Plurality of Birth and Infant Mortality Due to External Causes in the United States, 2000-2010
Document Type
Article
Publication Date
2-9-2017
Keywords
infanticide, infant mortality, injury, multiple birth, twins
Abstract
Risk of death during the first year of life due to external causes, such as unintentional injury and homicide, may be higher among twins and higher-order multiples than among singletons in the United States. We used national birth cohort linked birth–infant death data (2000–2010) to evaluate the risk of infant mortality due to external causes in multiples versus singletons in the United States.
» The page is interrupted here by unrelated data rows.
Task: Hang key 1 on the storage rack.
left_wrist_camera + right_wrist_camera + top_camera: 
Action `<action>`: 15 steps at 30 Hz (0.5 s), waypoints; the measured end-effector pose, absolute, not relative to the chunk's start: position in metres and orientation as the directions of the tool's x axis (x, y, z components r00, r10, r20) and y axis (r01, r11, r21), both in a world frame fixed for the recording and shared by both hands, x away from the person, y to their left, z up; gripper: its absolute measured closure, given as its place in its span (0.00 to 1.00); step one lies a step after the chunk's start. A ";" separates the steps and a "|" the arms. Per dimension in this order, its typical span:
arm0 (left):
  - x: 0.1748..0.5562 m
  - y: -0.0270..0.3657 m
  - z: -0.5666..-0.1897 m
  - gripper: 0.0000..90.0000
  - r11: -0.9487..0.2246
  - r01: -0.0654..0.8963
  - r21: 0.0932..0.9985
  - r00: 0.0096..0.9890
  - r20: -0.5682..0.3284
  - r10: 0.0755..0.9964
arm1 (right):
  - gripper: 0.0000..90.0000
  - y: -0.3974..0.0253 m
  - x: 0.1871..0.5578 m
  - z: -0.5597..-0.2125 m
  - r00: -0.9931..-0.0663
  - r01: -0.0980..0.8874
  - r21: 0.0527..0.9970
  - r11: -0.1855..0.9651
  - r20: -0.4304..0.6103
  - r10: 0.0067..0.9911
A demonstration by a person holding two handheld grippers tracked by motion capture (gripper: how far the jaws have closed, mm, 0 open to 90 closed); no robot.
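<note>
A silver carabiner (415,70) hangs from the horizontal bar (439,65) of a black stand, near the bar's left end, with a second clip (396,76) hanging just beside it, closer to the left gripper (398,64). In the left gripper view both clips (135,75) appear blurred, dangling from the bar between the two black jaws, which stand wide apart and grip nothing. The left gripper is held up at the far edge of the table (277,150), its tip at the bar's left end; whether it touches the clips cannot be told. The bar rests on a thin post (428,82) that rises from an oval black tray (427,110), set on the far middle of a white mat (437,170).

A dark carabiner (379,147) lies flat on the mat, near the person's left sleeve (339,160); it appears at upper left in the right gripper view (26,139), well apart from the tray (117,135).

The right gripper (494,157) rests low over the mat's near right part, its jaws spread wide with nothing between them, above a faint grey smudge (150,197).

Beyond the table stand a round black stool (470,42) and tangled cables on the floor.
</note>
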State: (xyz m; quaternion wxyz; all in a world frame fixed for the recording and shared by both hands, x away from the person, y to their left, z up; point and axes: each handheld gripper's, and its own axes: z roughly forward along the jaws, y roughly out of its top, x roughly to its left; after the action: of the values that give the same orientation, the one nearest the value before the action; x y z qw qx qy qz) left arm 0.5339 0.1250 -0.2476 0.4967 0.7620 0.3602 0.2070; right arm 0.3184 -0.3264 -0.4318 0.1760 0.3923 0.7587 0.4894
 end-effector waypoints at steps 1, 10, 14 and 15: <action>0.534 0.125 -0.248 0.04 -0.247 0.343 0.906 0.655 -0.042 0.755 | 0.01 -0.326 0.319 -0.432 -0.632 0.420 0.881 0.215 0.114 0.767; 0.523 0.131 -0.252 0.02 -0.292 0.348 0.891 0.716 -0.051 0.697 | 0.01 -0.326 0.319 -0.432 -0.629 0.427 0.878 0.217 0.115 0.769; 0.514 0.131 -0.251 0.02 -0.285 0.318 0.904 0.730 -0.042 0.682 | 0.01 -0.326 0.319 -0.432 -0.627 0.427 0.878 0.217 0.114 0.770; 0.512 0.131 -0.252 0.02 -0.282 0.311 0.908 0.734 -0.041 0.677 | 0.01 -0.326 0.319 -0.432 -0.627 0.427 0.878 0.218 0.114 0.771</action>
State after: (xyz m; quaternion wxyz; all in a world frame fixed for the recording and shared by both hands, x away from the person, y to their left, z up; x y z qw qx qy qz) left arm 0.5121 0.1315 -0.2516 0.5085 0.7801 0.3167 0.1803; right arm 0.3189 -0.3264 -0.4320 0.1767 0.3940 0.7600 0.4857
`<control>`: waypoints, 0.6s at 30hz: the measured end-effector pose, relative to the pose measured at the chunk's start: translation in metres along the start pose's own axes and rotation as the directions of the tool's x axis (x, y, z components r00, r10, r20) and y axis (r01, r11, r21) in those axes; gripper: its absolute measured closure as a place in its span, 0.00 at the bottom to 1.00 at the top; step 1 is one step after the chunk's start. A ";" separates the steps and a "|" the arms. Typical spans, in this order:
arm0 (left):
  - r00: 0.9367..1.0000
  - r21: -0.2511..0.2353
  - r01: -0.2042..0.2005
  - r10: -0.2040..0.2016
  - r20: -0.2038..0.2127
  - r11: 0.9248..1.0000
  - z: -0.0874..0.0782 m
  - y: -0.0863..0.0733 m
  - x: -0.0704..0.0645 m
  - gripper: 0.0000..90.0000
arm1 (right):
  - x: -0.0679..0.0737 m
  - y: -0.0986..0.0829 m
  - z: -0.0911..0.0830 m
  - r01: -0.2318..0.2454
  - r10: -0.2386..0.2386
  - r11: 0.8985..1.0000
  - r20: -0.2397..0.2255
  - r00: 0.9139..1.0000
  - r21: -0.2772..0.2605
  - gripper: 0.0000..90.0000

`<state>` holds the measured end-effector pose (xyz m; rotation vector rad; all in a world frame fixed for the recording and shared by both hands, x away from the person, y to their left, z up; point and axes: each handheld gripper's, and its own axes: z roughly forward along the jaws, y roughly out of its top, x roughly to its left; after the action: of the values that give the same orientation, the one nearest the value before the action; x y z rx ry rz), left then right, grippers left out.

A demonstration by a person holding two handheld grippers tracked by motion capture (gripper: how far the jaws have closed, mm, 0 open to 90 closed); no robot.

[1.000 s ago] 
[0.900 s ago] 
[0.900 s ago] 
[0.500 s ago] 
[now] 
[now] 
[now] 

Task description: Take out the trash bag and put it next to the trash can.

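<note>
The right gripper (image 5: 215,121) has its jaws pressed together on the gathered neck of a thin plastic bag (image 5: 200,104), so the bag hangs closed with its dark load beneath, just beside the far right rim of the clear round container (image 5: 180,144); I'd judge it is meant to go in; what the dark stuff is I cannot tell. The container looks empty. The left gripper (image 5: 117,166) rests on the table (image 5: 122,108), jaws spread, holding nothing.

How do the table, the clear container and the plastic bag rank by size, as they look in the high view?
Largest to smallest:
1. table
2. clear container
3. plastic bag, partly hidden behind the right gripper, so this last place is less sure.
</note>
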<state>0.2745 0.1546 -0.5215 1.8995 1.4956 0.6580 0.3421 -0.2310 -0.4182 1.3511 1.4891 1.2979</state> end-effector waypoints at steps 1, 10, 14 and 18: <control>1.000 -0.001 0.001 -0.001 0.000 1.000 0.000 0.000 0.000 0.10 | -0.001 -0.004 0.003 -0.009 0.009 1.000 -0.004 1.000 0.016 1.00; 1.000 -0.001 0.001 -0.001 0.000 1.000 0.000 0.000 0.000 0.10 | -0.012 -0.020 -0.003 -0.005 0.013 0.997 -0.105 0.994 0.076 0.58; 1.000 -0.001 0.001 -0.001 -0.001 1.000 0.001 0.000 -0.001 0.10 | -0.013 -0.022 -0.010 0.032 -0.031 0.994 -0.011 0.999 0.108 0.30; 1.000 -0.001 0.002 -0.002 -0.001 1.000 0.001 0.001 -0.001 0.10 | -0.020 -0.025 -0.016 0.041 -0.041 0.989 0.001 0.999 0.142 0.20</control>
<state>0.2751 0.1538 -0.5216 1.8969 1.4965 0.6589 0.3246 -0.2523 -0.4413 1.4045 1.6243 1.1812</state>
Risk of death from external causes during the study period was 3.6 per 10,000 live births in singletons and 5.1 per 10,000 live births in multiples. Using log-binomial regression, the corresponding unadjusted risk ratio was 1.40 (95% confidence interval (CI): 1.30, 1.50). After adjustment for maternal age, marital status, race/ethnicity, and education, the risk ratio was 1.68 (95% CI: 1.56, 1.81). Infant deaths due to external causes were most likely to occur between 2 and 7 months of age. Applying inverse probability weighting and assuming a hypothetical intervention where no infants were low birth weight, the adjusted controlled direct effect of plurality on infant mortality due to external causes was 1.64 (95% CI: 1.39, 1.97). Twins and higher-order multiples were at greater risk of infant mortality due to external causes, particularly between 2 and 7 months of age, and this risk appeared to be mediated largely by factors other than low-birth-weight status.
Recommended Citation
Ahrens, K.A., Thoma, M.E., Rossen, L.M., Warner, M., & Simon, A.E. (2017). Plurality and infant mortality due to external causes in the United States, 2000-2010. American Journal of Epidemiology, 185(5), 335-344.
Comments
The findings and conclusions in this article are those of the authors and do not necessarily represent the official position of the National Center for Health Statistics or the Centers for Disease Control and Prevention. Published by Oxford University Press on behalf of the Johns Hopkins Bloomberg School of Public Health 2017. This work is written by (a) US Government employee(s) and is in the public domain in the US.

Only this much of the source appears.